MCMV encodes three immunoevasins (m04-encoded gp34 glycoprotein, m06-encoded gp48, and m152-encoded gp40 glycoprotein) that modulate MHC class I expression and antigen presentation which likely helps decrease the ability of the adaptive immune system to recognize viral-infected cells [8-11]. In addition, acute MCMV infection results in an early systemic pro-inflammatory cytokine response including IFN-α/β, TNF-α and IL-12 [12-14]. Thus, downregulation of MHC class I molecules as well as onset of an inflammatory response are two major events that distinguish the m157/Ly49H interaction during MCMV infection from the same interaction that takes place in uninfected m157-Tg mouse.
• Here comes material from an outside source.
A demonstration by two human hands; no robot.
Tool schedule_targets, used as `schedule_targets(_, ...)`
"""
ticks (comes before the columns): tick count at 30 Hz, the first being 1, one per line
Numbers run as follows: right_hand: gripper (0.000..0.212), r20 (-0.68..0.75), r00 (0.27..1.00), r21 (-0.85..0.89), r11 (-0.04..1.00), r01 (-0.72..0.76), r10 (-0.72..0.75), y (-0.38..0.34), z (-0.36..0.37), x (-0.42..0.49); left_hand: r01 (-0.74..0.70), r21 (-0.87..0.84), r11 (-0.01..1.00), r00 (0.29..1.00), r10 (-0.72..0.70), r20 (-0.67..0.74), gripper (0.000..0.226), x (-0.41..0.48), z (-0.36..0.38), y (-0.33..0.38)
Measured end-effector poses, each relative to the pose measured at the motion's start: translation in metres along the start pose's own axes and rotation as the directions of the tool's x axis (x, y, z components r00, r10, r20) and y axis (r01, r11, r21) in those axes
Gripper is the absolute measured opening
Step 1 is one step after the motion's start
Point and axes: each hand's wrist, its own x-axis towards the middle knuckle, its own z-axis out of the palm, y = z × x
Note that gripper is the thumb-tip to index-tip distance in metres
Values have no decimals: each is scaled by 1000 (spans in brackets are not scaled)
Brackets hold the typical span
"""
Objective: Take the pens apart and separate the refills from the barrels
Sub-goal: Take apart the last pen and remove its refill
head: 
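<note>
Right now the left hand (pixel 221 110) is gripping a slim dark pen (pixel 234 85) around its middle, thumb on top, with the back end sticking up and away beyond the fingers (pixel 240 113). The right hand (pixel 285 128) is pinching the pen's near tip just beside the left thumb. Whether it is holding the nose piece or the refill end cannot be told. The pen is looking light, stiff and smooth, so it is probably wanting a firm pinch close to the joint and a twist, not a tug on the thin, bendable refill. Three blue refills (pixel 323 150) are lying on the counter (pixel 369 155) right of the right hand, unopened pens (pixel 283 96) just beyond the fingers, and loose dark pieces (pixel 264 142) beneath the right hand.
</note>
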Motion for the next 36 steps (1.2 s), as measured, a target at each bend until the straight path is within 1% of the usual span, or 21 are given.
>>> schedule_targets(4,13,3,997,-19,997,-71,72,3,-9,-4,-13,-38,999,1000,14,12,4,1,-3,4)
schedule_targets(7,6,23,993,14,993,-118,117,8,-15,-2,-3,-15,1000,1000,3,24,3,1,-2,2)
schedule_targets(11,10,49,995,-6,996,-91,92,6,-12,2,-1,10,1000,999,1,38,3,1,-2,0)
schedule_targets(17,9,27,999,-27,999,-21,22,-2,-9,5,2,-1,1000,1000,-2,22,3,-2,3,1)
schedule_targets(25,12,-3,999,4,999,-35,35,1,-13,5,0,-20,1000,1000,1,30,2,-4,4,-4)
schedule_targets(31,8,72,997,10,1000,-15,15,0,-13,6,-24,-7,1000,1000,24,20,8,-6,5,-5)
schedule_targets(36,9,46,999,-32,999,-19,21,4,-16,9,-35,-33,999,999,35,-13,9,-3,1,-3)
These differences could explain how the m157/Ly49H interaction results in different NK cell functional outcomes in the two settings (m157-Tg mouse vs MCMV infection). We hypothesized that the m157/Ly49H interaction, in the context of down modulation of MHC class I (such as during MCMV infection) or in the presence of cytokines, results in activation of the Ly49H+ NK cells while the same interaction in the context of MHC class I expression (such as in the m157-Tg mouse) results in hyporesponsiveness of the Ly49H+ NK cells.
In this study, we demonstrate that viral infection transiently reverses activation receptor mediated NK cell hyporesponsiveness in an MHC class I independent mechanism. Furthermore, Ly49H+ NK cells, in an MHC class I deficient background, remain hyporesponsive in the context of m157 expression. In addition, upon transfer of mature wildtype (WT) splenocytes into m157-Tg mice, in both MHC class I sufficient and deficient backgrounds, the Ly49H+ cells became hyporesponsive. However, following cytokine administration, we observed a partial resolution of the hyporesponsiveness of the Ly49H+ NK cells from m157Tg mice. Thus, the data suggests that engagement of MHC class I molecules does not play a role in the induction of Ly49H mediated hyporesponsiveness seen in NK cells upon continuous engagement with m157, but cytokines can partially overcome this NK cell hyporesponsiveness.
Results
Ly49H-mediated NK cell hyporesponsiveness can be transiently reversed during MCMV infection
To test if viral infection could reverse activation receptor mediated NK cell hyporesponsiveness, we infected WT and m157-Tg with a Δm157 MCMV. The Δm157 MCMV is an MCMV isolate with a mutation in the m157 gene that prevents its expression following infection [15, 16]. We used the Δm157 MCMV to prevent the preferential activation of Ly49H+ NK cells that is seen upon infection with wildtype MCMV. There was no downregulation of the Ly49H receptor in the WT mice following viral infection, since no m157 was being expressed (Fig. 1A). Prior to infection, a statistically significant difference was seen when we compared the ratio of the percentage of IFN-γ producing Ly49H+ NK cells to the percentage of IFN-γ producing Ly49H− NK cells from WT and m157-Tg mice (Fig 1B).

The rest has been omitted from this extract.